DETOXIFICATION OF METALS--IN VITRO AND IN VIVO STUDIES

金属解毒——体外和体内研究

• 批准号: 6106235
• 负责人: H VASKEN APOSHIAN
• 金额: $ 12.65万
• 依托单位: UNIVERSITY OF ARIZONA
• 依托单位国家: 美国
• 财政年份: 1999
• 资助国家: 美国
• 起止时间: 1999-04-01 至 2000-03-31
• 项目状态: 已结题
• 来源: https://reporter.nih.gov/project-details/6106235
• 关键词: SDS polyacrylamide gel electrophoresis; affinity chromatography; animal tissue; arsenic; autoradiography; biotransformation; detoxification; environmental contamination; environmental toxicology; erythrocytes; gas chromatography; glutathione; human tissue; laboratory mouse; laboratory rabbit; metal metabolism; metalloproteins; methylation; methyltransferase; protein purification; reduction; toxicant interaction; waste disposal; waste treatment

Description: Arsenic and other toxic metals and metalloids are known to have been dumped at numerous superfund sites. Two important biological mechanisms for detoxifying metal ions are protein binding, and methylating them via enzymes such as methyl transferases which use S- adenosylmethionine and/or vitamin B12 as coenzymes. This appears to be true for arsenic, selenium and possibly lead. The molecular mechanisms by which methylations are accomplished are unknown. The enzyme reactions for the biotransformation of arsenate/arsenite are unknown. Enzyme reactions for the biotransformation of arsenate/arsenite to the less toxic methylarsonate and much less toxic dimethylarsinate have been studied only to a limited extent using crude, impure enzyme homogenates of bacteria, fungi or the rat. There have also been limited, in vivo, metabolic studies in experimental animals and humans in which arsenic compounds were given and the metabolites in the urine identified. This project deals with the isolation and purification of human enzymes and binding proteins that detoxify arsenate/arsenite in order to study the molecular mechanisms of these detoxifications.
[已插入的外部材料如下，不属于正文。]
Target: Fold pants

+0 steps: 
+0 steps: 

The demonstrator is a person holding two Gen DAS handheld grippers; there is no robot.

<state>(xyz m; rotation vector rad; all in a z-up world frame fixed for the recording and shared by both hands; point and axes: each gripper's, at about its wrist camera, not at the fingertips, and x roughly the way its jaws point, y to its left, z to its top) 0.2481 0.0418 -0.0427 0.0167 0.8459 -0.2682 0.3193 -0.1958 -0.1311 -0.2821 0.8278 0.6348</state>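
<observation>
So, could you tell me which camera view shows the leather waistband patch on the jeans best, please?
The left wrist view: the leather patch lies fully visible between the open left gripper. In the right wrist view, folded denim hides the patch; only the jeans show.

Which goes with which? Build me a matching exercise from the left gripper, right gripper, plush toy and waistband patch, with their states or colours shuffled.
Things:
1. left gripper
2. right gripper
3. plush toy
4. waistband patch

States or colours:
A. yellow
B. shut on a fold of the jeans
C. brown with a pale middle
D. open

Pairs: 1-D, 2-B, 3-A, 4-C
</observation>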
In this way, for the first time, the enzymatic mechanisms for the detoxification of arsenate/arsenite in humans will be understood. Once the arsenic biotransforming enzymes have been characterized, other metal ions such as lead, selenium, cadmium, as well as, halogenated aromatic hydrocarbons will be studied to see if they inhibit the enzymatic biotransformation of arsenic. The control and regulation of these purified enzymes will be studied and inhibitors and stimulators of the enzymes will be studied. Urine of animals challenged with arsenate will be tested for methyltransferase activities to determine whether these enzymes can be used as biological indicators of the body's concentration of toxicologically active forms of arsenic. A challenge test for arsenic in humans using DMPS (2,3- dimercaptopropane-1-sulfonic acid) will be developed. Such a challenge test will be helpful for determining the exposure of humans to arsenic and will be useful to determine arsenic exposure of humans near superfund sites.

描述：已知砷和其他有毒金属和金属 已被抛弃在许多超级基金网站上。两个重要的生物学 排毒金属离子的机制是蛋白质结合，并且 通过酶，例如使用S-的甲基转移酶甲基甲基 腺苷硫氨酸和/或维生素B12作为辅酶。这似乎是 对于砷，硒和可能的铅而言是正确的。分子机制 通过完成甲基化的方法是未知的。酶反应 对于砷/砷的生物转化是未知的。酶 砷/砷对生物转化的反应 有毒的甲基甲酸甲酯和毒性二甲基苯甲酸酯已经是 仅使用粗酶匀浆在有限程度上进行研究 细菌，真菌或大鼠。在体内也有限 砷的实验动物和人类的代谢研究 给出了化合物，并在尿液中的代谢产物中给出了代谢产物。这 项目涉及人类酶的隔离和纯化 结合蛋白质，将砷/砷排毒以研究 这些解毒的分子机制。这样， 第一次，用于排毒的酶机制 人类中的砷/砷酸盐将被理解。一旦砷 已经表征了生物转化酶，其他金属离子 作为铅，硒，镉以及卤代芳基芳族 将研究碳氢化合物，以查看它们是否抑制酶促 砷的生物转化。这些的控制和调节 将研究纯化的酶并抑制剂和刺激剂 将研究酶。用砷挑战的动物的尿液会 测试是否有甲基转移酶活性，以确定这些是否是否 酶可以用作人体浓度的生物学指标 毒素活性形式的砷。一个挑战测试 使用DMP（2,3-二甲状腺丙烷-1-磺酸）的人类砷 将开发。这样的挑战测试将有助于 确定人类暴露于砷，对 确定超级基金地点附近人类的砷暴露。